After Kent retired in the late ’90s, the Logans relocated from San Francisco to Vail, Colorado, where they had married atop a mountain in 1985, and built the contemporary house to showcase some of their art. "We built an 11-foot-diagonal front door to make sure I could get a Damien Hirst spot painting through," says Vicki. They also bought a neighboring lot to build a 7,500-square foot private gallery with 124-foot ceilings. Presently there are more than 100 artworks in the house and 150 in the gallery.

"The art is central to our lives," says Vicki, "and one of our challenges is to interact with it so it’s not just a rectangle on the wall that you walk by every day. We change what’s in the gallery, but we don’t change what’s in the house very often. As collectors, our challenge is to continue hanging things, and part of hanging them is whether they wear well with your mind."

Whether the many unconventional works wear well with the public remains to be seen. "In 100 years, what will be remembered about this time is the art, literature and music," says Kent. "Successful businessmen and athletes will largely have been forgotten. It really is culture that defines a society."

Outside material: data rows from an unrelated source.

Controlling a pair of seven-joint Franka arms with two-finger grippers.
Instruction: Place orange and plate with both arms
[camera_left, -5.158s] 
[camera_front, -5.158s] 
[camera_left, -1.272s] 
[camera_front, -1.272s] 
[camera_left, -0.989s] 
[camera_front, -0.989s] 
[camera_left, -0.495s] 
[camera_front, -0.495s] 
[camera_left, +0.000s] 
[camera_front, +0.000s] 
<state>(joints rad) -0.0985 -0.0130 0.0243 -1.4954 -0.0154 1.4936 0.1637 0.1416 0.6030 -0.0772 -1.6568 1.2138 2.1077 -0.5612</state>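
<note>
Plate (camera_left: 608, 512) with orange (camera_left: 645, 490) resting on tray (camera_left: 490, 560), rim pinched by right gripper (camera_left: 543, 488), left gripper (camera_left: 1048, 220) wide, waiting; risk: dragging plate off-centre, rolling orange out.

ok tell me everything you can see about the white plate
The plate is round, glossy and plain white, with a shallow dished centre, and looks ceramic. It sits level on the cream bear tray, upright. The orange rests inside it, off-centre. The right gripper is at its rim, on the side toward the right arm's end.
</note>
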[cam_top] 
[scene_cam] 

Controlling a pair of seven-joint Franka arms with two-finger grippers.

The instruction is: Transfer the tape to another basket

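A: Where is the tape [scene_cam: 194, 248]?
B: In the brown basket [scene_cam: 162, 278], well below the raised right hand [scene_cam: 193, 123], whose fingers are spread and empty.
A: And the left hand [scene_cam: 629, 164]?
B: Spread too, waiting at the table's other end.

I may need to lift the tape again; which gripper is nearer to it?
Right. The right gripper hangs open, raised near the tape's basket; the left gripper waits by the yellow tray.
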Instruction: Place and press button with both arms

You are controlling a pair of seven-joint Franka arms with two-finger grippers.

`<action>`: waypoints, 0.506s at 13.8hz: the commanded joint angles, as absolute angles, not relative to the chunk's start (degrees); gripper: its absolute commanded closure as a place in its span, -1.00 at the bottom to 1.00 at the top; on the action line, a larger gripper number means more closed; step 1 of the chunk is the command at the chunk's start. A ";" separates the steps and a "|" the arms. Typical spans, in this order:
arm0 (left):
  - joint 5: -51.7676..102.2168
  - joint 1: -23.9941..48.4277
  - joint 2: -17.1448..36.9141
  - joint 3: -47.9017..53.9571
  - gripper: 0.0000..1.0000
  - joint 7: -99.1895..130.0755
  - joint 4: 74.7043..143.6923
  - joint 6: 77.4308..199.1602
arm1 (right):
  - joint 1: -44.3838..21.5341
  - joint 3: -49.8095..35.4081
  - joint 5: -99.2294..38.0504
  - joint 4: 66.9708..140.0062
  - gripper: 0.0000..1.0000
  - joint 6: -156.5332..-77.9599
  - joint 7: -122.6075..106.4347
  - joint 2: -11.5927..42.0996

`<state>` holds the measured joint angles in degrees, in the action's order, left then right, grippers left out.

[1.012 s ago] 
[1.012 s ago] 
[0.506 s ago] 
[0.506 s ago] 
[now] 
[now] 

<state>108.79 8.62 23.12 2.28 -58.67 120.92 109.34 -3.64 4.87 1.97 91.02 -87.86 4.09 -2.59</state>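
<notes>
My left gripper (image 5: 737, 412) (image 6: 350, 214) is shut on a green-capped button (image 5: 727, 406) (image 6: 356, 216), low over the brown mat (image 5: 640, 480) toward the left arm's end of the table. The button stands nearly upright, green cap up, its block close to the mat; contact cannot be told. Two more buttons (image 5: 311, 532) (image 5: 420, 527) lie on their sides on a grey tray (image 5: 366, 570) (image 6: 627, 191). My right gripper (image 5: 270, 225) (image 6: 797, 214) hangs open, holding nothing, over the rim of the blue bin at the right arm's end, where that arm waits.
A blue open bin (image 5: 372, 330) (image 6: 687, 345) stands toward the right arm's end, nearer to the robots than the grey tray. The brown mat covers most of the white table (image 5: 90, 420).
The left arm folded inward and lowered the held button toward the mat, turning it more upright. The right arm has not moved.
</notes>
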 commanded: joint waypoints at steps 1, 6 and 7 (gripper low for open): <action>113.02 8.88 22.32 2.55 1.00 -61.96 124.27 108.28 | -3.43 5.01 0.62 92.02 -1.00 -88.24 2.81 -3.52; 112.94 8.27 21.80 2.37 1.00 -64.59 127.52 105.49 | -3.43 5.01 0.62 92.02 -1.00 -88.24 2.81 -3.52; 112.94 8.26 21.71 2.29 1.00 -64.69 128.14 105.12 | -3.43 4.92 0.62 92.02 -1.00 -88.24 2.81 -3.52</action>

"We were just in Pittsburgh and everybody remembers Carnegie, but more for Carnegie Hall than the fact that he was a steel magnate," Vicki adds.The Logans believe that contemporary art should be seen when it is still current. "You’re more remembered for what you gave back than what you took away," says Kent, who in 1997 gave a fractional gift of 350 pieces to the San Francisco Museum of Modern Art. In 2001, the Logans donated a similarly structured gift of more than 200 works to the Denver Art Museum, and this year they donated the remaining 300 artworks in their collection to DAM (which DAM will receive upon their deaths) as well as a cash legacy of $15 million, a $10 million endowment and their Vail home and private gallery. Sources say that the donation is worth about $60 million.

The Logans are building a house in Scottsdale, Arizona, to be completed in the fall of 2008, that will house approximately 100 pieces from their collection. There won’t be a separate gallery building as in Vail but there will be four gallery spaces in the house.

Recently, Kent and Vicki were at a Manhattan gallery opening where they snapped up a painting by a Cuban-born artist, Enrique Martinez Celaya. "What do you want to buy next?" someone asked them.

"I don’t want to buy anything," said Kent.

"But," responded Vicki with a smile, "that doesn’t mean we won’t."